共感覚とはそういった五感が独立しておらず、目で見るものの中に音を感じたり、文字に色を感じたり、音に匂いを感じたりすることをいいます。
著者はそういった感覚を持った人で、その共感覚というものがどういったものであるのかを研究しており、本書で共感覚を紹介しています。
著者は共感覚は昔はみんなが持っていたものであり、近現代になってきて失われたものだ、と考えています。古文の表現からそれを思いついたようですが、共感覚が過去にはみんなが持っていた、と言う考えに拘泥しているようです。確かに、「味を見る」とか「香りを聴く」などの表現があり、感覚に関する言葉が五感と一致していないことを考えると、共感覚が普通に存在していた、と考えるのが自然です。ただ、それがすべての人にそうであったかどうか、あるいはその強度(人によっては音に色を感じるだけとか、においや味とかたくさんのパターンで共感覚を得るとかの違い)の違いがあるだろう、と思います。
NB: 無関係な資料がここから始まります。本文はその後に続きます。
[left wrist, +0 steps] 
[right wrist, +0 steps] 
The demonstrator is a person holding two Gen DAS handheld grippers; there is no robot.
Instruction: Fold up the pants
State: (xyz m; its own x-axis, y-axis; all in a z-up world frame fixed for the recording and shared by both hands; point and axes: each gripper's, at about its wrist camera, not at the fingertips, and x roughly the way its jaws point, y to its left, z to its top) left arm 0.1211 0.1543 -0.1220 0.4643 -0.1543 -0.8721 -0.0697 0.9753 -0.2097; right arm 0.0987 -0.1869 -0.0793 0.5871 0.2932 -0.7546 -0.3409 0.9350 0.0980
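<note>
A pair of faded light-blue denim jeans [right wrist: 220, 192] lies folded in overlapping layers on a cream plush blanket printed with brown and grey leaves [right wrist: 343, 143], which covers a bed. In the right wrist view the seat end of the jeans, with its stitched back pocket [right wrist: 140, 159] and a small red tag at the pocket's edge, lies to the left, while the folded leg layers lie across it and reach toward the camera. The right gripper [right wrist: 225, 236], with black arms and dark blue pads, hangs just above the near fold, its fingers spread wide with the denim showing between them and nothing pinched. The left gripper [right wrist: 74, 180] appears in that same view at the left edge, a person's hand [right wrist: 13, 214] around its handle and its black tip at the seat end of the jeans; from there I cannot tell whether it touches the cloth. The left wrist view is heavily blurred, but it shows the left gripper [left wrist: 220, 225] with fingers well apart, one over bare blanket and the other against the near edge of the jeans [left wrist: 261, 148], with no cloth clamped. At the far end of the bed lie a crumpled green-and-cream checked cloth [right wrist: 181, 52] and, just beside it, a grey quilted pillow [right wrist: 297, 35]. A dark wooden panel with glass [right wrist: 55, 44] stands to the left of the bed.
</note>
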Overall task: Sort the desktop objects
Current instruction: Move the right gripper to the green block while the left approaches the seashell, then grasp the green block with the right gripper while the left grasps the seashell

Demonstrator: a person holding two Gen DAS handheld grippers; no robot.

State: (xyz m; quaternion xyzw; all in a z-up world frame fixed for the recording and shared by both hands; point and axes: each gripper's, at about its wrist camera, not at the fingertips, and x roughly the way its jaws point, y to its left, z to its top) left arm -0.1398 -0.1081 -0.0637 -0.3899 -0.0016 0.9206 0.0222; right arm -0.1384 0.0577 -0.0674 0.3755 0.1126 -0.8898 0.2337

本書はまだ共感覚がどういったものなのか、といった紹介的なもので今後の研究に期待されます。読んでいて面白いのは間違いありません。

ところで、文字に色を感じるそうですが、色弱調査とかどうだったのでしょう?例えば「あ」という文字は青色に見えるようですが、青色の紙の上に赤で「あ」を書いた場合とか。読めないのかな?

この著者は男性ですが、女性のほうが共感覚を持っている人は多いようです。もし文字に色を感じたり、音に色を感じるとかといった感覚があるなら、著者に連絡してみるといいでしょう。

IJ ART MUSIC

このサイトでは著者がどのように女性が感じられるか(見て、聞いて、匂うのか)とか研究していることとかが紹介されています。
著者が作った女性を見たときに感じる音とかを聞くと、ちゃんと調性があって面白いですね。